Exercise brief =>
Show all lines from the records below in which the string "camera" is present.

Saved entries =>
....

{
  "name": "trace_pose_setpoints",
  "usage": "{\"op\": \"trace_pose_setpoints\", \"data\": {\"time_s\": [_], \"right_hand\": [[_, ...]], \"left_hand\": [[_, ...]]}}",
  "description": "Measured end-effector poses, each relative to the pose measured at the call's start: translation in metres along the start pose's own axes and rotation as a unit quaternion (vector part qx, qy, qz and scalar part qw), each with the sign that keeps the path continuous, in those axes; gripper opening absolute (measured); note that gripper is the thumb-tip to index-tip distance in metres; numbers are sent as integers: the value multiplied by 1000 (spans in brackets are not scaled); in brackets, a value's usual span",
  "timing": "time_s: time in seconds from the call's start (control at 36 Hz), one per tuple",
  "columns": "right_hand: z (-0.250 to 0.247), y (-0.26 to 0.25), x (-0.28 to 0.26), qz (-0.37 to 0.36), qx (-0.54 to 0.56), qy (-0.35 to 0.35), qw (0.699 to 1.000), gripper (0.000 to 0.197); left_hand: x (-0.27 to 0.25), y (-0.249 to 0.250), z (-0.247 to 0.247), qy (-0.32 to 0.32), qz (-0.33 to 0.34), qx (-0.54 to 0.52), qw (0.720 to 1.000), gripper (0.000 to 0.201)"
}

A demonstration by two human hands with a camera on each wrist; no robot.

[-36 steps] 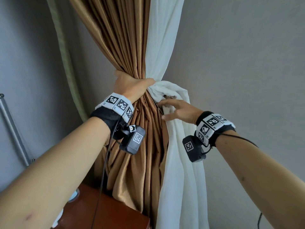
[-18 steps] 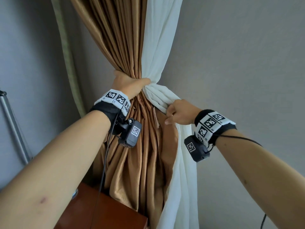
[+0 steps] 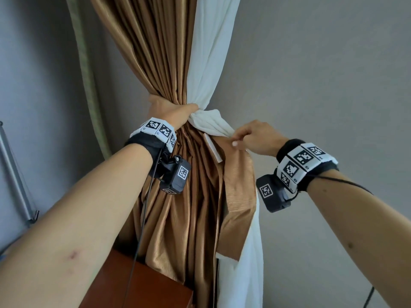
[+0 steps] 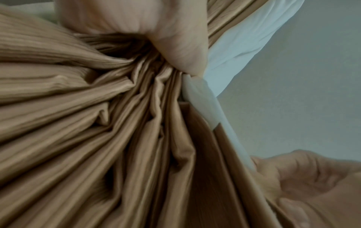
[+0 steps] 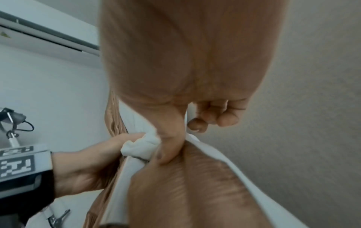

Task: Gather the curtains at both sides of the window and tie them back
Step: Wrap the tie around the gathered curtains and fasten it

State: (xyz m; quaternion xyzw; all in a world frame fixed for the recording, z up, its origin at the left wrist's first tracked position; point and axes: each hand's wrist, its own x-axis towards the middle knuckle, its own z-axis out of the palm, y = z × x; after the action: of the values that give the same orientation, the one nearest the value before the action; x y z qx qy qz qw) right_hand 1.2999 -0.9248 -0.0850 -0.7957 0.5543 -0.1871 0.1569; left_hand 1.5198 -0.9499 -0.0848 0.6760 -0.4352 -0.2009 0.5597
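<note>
At the wall, above the corner of a cabinet: one gathered bundle of drapery, held at its waist.
Brown curtain [image 3: 175, 196]: satin-like, ribbed, pleats squeezed tight at the waist and fanning out above and below; hangs down past the cabinet [image 3: 142, 287].
White curtain [image 3: 209, 52]: thin and matte, lying along the right side of the brown one and gathered into the same waist.
Tie-back band [image 3: 239, 196]: flat strip, brown face with white backing; one stretch crosses the waist white side out, the loose tail hangs down the right edge of the bundle.
Left hand [image 3: 169, 112]: fingers clenched round the waist of both curtains, thumb lying against the white wrap.
Right hand [image 3: 255, 136]: thumb and fingers pinching the band just right of the waist, the other fingers curled in.
Step in hand, as judged: drawing the band round the bundle to fasten it.
How to do it well: keep the left hand's squeeze firm so no pleat slips; pull the band level and flat, not twisted; release only once it is fastened.
Fastening point: not visible.
Risk: slippery cloth may sag out below the band.
</note>
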Motion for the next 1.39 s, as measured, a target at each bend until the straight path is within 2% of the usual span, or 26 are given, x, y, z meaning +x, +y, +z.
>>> {"op": "trace_pose_setpoints", "data": {"time_s": [0.08, 0.17, 0.31, 0.36, 0.44, 0.47, 0.53, 0.58, 0.64, 0.75, 0.86, 1.0, 1.14, 1.28, 1.39], "right_hand": [[9, 2, 0, 31, 48, -2, 998, 20], [20, -1, -1, 53, 110, -31, 992, 17], [35, -9, 4, 118, 237, -65, 962, 24], [41, -12, 5, 121, 237, -59, 962, 26], [48, -17, -1, 92, 255, -78, 959, 10], [50, -20, -3, 80, 257, -92, 959, 11], [54, -24, -5, 58, 187, -94, 976, 30], [59, -27, -1, 50, 73, -55, 995, 45], [61, -27, 4, 58, 21, -32, 998, 37], [52, -24, 7, 42, -13, -34, 998, 13], [38, -18, 10, 12, -46, 28, 998, 34], [17, 1, 21, 3, -33, 107, 994, 37], [-2, 26, 38, 20, -85, 113, 990, 22], [-10, 35, 45, 20, -94, 119, 988, 22], [-3, 21, 65, 6, -115, 99, 988, 22]], "left_hand": [[-5, 1, 0, 1, 3, 4, 1000, 93], [-10, 3, -1, -1, 3, 1, 1000, 96], [-18, 6, -3, 5, -1, -6, 1000, 98], [-20, 7, -4, 7, -4, -6, 1000, 100], [-24, 8, -6, 9, -10, -7, 1000, 103], [-26, 8, -7, 12, -9, -8, 1000, 105], [-27, 7, -7, 17, -9, -7, 1000, 103], [-28, 8, -8, 17, -10, -9, 1000, 102], [-27, 8, -9, 12, -9, -13, 1000, 102], [-25, 6, -11, 11, -12, -9, 1000, 100], [-23, 6, -11, 7, -12, -15, 1000, 100], [-18, 3, -12, 1, -9, -18, 1000, 99], [-12, -2, -16, -13, -6, -23, 1000, 98], [-3, -9, -30, -34, 7, -34, 999, 87], [-2, -13, -48, -43, 9, -56, 997, 94]]}}
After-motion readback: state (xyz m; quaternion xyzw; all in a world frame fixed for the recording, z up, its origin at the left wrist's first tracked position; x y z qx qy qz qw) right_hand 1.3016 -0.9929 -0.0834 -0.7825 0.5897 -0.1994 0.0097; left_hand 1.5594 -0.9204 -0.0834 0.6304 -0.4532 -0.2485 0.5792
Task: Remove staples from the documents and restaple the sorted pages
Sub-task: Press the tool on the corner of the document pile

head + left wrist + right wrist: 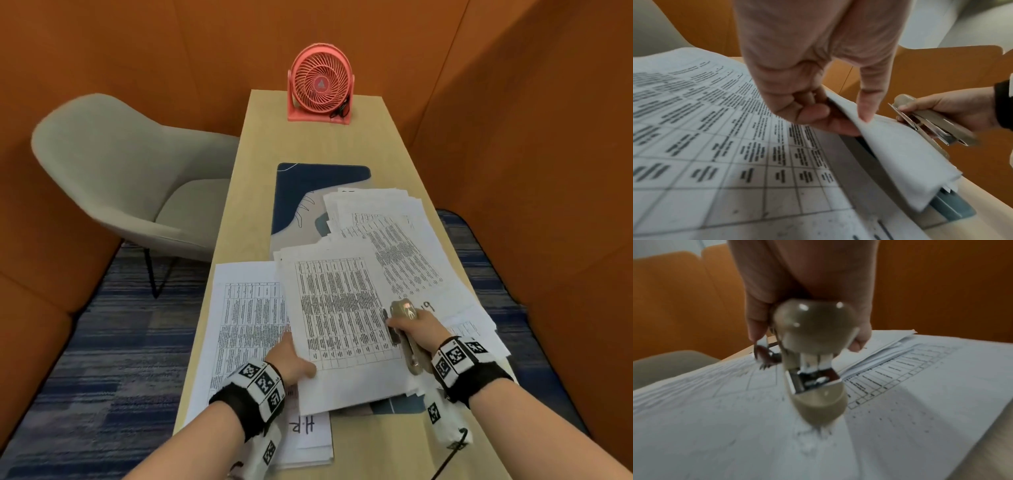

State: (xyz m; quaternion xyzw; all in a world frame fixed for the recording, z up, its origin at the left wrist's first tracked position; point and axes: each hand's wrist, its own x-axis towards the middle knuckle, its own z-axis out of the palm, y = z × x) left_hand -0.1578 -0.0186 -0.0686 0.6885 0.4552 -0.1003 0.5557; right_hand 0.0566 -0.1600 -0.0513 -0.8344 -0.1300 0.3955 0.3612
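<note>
Far left, a grey chair point(130, 178) stands beside the desk point(246, 192). On the desk's left part lies a stack of printed pages point(246, 329) bearing a handwritten label at its near end. The left hand point(291, 359) comes next: in the left wrist view its thumb and curled fingers point(813, 113) pinch the near left edge of the centre document point(342, 308), lifting that edge slightly off the sheets beneath. The document is a thin sheaf of table-printed paper resting partly on a blue desk mat point(308, 192) and partly on the neighbouring stacks. Right of it, the right hand point(414, 329) is closed around a beige stapler point(406, 329), its mouth turned toward the document's right margin; a small dark tool, probably a staple remover, seems to sit against the same hand, though blur prevents certainty. Furthest right spreads a loose fan of further pages point(394, 233); a pink fan point(320, 84) stands at the desk's far end. Handling: the sheaf is judged light, limp and prone to slide, sheet over sheet, so it is best held close to the corner being stapled, with the edges squared first and the remainder left flat on the desk. The stapler is rigid and is suitably gripped along its body, as shown.
</note>
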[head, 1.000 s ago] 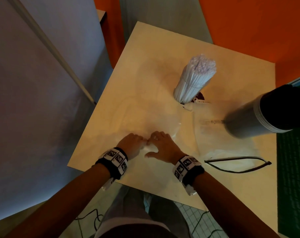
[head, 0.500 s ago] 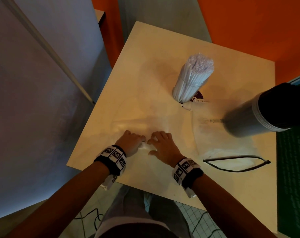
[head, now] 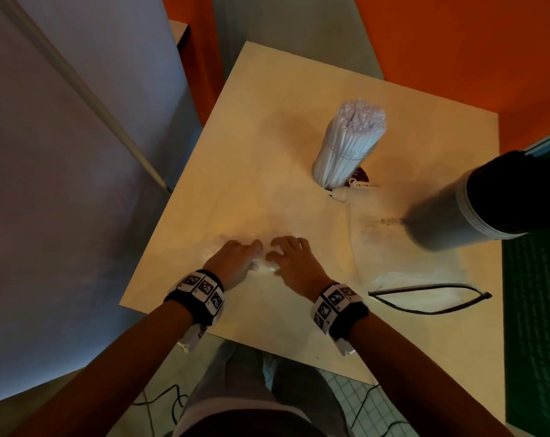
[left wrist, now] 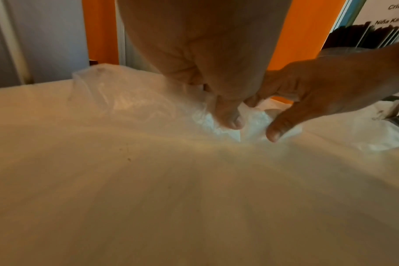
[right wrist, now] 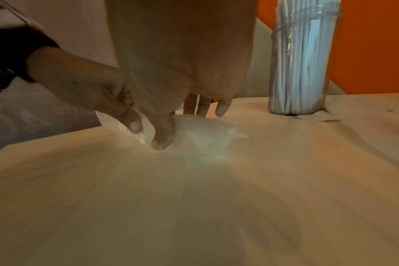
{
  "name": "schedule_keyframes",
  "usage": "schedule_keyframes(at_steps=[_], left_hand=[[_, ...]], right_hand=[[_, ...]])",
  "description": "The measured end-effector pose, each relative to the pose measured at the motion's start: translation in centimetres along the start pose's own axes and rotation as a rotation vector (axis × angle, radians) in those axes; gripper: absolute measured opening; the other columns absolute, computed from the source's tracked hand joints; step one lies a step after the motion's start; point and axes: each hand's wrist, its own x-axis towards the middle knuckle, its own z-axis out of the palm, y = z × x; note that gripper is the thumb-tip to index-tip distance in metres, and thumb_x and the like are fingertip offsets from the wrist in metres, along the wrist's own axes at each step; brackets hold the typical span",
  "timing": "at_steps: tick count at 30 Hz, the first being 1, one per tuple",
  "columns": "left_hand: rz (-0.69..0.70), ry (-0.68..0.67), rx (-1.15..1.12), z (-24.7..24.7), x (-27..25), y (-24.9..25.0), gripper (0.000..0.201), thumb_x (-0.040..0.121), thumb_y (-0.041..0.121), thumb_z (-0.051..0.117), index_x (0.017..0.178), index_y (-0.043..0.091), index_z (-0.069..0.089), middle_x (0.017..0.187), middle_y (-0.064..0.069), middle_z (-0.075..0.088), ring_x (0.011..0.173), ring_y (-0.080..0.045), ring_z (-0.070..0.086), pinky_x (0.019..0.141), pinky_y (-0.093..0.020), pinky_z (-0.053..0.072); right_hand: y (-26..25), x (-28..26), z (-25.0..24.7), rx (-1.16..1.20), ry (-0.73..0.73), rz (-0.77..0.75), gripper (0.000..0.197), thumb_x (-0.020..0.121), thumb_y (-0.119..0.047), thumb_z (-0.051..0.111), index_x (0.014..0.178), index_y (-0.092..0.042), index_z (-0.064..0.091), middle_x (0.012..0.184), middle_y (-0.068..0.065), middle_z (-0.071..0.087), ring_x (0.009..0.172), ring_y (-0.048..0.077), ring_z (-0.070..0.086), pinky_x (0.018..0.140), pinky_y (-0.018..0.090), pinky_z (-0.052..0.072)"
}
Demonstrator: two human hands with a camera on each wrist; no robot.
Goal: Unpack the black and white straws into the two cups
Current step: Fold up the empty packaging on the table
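Note:
A banded bundle of white straws (head: 349, 143) stands upright in a clear cup (right wrist: 276, 100) at the middle back of the table. Black straws (head: 519, 190) fill a second cup (head: 440, 222) at the right. Near the front edge lies a crumpled clear plastic wrapper (left wrist: 125, 100). My left hand (head: 254, 257) and right hand (head: 273, 260) sit side by side on it. Each pinches the film between thumb and curled fingers. In the left wrist view the left hand's thumb (left wrist: 230, 122) presses the film down.
A second flat plastic wrapper (head: 393, 247) lies by the black-straw cup, with a thin black band (head: 425, 298) looped on the table in front of it. The light wooden table (head: 267, 137) ends just behind my wrists. Orange walls stand behind.
Both hands have stayed on the wrapper near the front edge. Their fingertips, touching a second ago, now sit slightly apart. The cups and straws have not moved.

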Motion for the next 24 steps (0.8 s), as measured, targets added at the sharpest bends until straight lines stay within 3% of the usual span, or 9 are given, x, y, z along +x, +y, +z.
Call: schedule_keyframes(at_steps=[3,6,10,12,14,16,18,21,24], left_hand=[[0.051,-0.023,0.213,0.3,-0.6,-0.1,0.05,0.084,0.046,0.062,0.119,0.012,0.051,0.116,-0.007,0.061,0.118,-0.027,0.051,0.111,-0.048,0.021],[0.055,-0.093,0.404,-0.2,-1.4,0.3,0.07,0.06,0.062,0.075,0.111,0.015,0.062,0.127,-0.007,0.055,0.118,-0.03,0.052,0.105,-0.054,0.034],[0.055,-0.004,0.439,-0.3,-1.4,1.2,0.041,0.077,0.032,0.072,0.114,0.018,0.061,0.119,-0.007,0.055,0.101,-0.029,0.054,0.088,-0.039,0.043],[-0.018,0.024,0.196,-0.7,-1.0,1.5,0.036,0.092,0.013,0.053,0.127,0.017,0.051,0.121,-0.01,0.048,0.103,-0.031,0.05,0.086,-0.039,0.038],[-0.106,0.103,-0.192,-1.7,-0.5,2.2,0.033,0.091,0.004,0.047,0.121,0.016,0.048,0.109,-0.009,0.053,0.088,-0.029,0.054,0.072,-0.036,0.039],[-0.13,0.207,-0.475,-3.0,0.3,3.6,0.026,0.087,-0.002,0.044,0.102,0.02,0.04,0.087,-0.006,0.054,0.064,-0.019,0.048,0.06,-0.033,0.034],[-0.115,0.26,-0.684,-4.5,1.4,5.1,0.026,0.088,-0.004,0.04,0.097,0.02,0.037,0.087,-0.011,0.058,0.064,-0.02,0.052,0.057,-0.037,0.04],[-0.01,0.215,-0.91,-6.4,3.3,7.0,0.025,0.088,-0.005,0.045,0.1,0.017,0.046,0.117,-0.014,0.061,0.104,-0.028,0.061,0.085,-0.04,0.051],[0.11,0.205,-0.929,-6.8,5.0,9.1,0.043,0.082,-0.011,0.046,0.116,0.015,0.051,0.141,-0.004,0.045,0.137,-0.012,0.034,0.113,-0.025,0.029]], right_hand=[[-0.1,0.5,-0.4,0.16,-0.045,0.043,0.03,0.096,-0.02,0.051,0.126,-0.021,0.054,0.115,0.001,0.065,0.107,0.023,0.061,0.09,0.034,0.037],[-0.4,0.3,-0.8,0.481,-0.146,0.204,0.026,0.097,-0.02,0.049,0.122,-0.016,0.044,0.091,0.008,0.067,0.078,0.029,0.064,0.068,0.031,0.043],[-0.6,0.5,-0.9,0.64,-0.288,0.286,0.02,0.099,-0.022,0.043,0.098,-0.008,0.058,0.092,0.011,0.065,0.082,0.027,0.06,0.071,0.029,0.041],[0.0,0.3,-1.2,0.834,-0.292,0.271,0.019,0.096,-0.018,0.051,0.078,-0.013,0.058,0.081,0.002,0.06,0.073,0.016,0.056,0.069,0.027,0.039],[0.3,-0.3,-1.7,1.127,-0.259,0.282,0.012,0.087,-0.012,0.066,0.082,-0.02,0.058,0.084,-0.005,0.059,0.075,0.004,0.056,0.07,0.02,0.043],[0.3,-0.8,-1.9,1.33,-0.112,0.336,0.037,0.077,-0.009,0.076,0.107,-0.016,0.056,0.103,-0.005,0.061,0.092,0.002,0.058,0.076,0.017,0.047],[0.1,-1.1,-2.6,1.372,0.114,0.441,0.05,0.071,-0.009,0.081,0.107,-0.013,0.046,0.101,-0.006,0.059,0.087,-0.002,0.058,0.069,0.013,0.049],[1.2,-2.1,-4.0,1.439,0.431,0.52,0.057,0.071,0.001,0.08,0.104,-0.021,0.039,0.097,0.0,0.062,0.081,0.006,0.063,0.066,0.019,0.053],[3.7,-4.6,-6.0,1.237,0.647,0.639,0.063,0.075,-0.015,0.08,0.122,-0.024,0.039,0.092,-0.001,0.064,0.081,0.015,0.064,0.067,0.021,0.051]])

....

Exercise answer =>
A demonstration by two human hands with a camera on each wrist; no robot.
Demonstrator: two human hands with a camera on each wrist; no robot.

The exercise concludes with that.